The luggage on the plane coming from the Gran Canaria are about to be placed on the luggage compartment at Frankfurt Airport. When the first batch of passengers arrive, they gather around the walk, pushing the luggage carriers to the best location to quickly pick up their bags.
But a bag is still turning, missing from the previous trip and obviously without an owner. This is a normal case for Matisse Schultz, a luggage investigator.
Schultz, who works for Fraport, which runs Frankfurt Airport, says it is an owner-less bag on the compartment, and that happens almost every day.
He adds that the gathering of helpless passengers around the compartment is another case that happens too much, as well.
Schultz and his colleagues, a 40-member team, head to work, and do not wait for travelers who have not found their luggage in their office.
"We find them and ask them what they are waiting for," he says.
Sometimes, the situation is simple without complications; ski-boards, bicycles, and baby strollers are referred to an office dedicated for heavy luggage.
In other situations, a compartment malfunction delays the emptying of the luggage container, so passengers' bags do not appear until after 15 anxious minutes.
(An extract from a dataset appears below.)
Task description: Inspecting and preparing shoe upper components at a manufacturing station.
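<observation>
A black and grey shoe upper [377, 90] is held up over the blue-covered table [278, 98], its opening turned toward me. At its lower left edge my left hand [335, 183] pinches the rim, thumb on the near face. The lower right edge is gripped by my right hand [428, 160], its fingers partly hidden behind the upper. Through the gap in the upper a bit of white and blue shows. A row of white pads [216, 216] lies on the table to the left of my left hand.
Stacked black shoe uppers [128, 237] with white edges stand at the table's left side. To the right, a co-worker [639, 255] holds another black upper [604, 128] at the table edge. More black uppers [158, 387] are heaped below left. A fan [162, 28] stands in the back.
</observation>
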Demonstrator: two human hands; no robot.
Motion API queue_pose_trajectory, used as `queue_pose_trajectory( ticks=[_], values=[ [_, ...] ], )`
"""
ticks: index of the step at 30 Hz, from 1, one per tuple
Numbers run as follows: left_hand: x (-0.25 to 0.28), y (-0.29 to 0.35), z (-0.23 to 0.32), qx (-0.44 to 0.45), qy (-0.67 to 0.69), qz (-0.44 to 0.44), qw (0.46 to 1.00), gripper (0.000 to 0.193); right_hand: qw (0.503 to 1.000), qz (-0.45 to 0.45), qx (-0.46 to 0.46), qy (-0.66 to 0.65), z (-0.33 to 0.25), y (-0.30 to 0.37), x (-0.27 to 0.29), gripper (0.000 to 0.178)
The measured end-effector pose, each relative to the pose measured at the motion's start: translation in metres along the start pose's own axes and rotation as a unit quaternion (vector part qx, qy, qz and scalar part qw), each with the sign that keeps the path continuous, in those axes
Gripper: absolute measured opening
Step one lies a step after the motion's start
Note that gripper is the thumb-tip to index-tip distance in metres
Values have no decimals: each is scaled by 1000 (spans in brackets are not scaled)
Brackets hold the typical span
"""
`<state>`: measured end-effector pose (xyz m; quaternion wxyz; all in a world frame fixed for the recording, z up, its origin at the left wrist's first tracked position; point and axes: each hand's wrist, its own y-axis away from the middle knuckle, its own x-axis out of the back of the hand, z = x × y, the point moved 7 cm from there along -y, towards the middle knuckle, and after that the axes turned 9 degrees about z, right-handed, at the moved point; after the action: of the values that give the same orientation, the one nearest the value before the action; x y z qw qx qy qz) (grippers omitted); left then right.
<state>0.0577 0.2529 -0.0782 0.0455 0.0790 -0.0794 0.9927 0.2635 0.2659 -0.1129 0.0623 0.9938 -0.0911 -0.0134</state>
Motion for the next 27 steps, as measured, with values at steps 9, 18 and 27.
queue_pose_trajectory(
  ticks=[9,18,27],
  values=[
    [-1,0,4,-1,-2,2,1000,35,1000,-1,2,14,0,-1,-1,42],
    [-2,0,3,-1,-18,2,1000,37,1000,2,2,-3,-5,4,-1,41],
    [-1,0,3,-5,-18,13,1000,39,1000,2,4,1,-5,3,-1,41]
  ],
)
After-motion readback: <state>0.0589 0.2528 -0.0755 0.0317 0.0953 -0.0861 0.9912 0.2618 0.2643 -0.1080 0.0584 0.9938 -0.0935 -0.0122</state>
In some cases, however, baggage can be really lost.
The luggage investigator can write a report on a lost bag, and register the passenger’s luggage-related information: What is the missing thing, its size, and color?
Some travelers show a surprising lack of knowledge of their luggage.
The team leader Haiki Frisk, who has been working at the luggage department since 2000, said: "They often do not know the brand. And some do not even know the color of their bag."
Thanks to the barcode on the bag and the matching "luggage card" attached to the boarding pass, investigators can quickly decide whether the bag has gone to the correct plane at the take-off point.
Then, a global search system can be used to track luggage internationally. The bag may have remained at the take-off point all along. The case can become more complicated in transit flights, during which luggage are carried from one aircraft to another.
For example, if a passenger travels from New York via Frankfurt to Singapore, and his luggage is not routed to the final destination, they can end up in Frankfurt, while the passenger is on his way to his final destination and he does not know that his bags have delayed.
The luggage investigator also receives inquiries from other airports looking for missing luggage.
In order to return the luggage to the owner, investigators first check the information contained in the barcode, which refers to the departure and arrival airports and baggage tags, and can provide information about the identity of the owner.
Frisk said: "I know that many people are afraid to put a card with their names and personal data, such as their addresses and phone numbers on the suitcase."
But, at least it is recommended that you have a paper with contact data on the bag, in case of loss.
Other issues that Schultz has to deal with include incorrect baggage tags when entering, and passengers getting the wrong bags, which can easily happen if there are several bags of similar size and color.
If someone holds a wrong bag after a long journey without checking it, he may not notice it until after he reaches the house and empties its content.
Frisks explained: “We usually know it then, because the real owner has reported the loss.”
In addition to the investigative skills, baggage investigators also need patience, empathy and firmness.
Schultz remarked: "Many of the airport attendants realize that we are not guilty, but we are here to help them and return the luggage as soon as possible.”
But in some situations people get nervous and act dramatically at the baggage investigators' office.
It is not uncommon to see a businessman disturbed because of his lost baggage, which contains the suit he will wear to attend an important meeting, or a parent looking for a missing bag containing his child's beloved toy.
But that, according to Frisk, "makes work interesting too."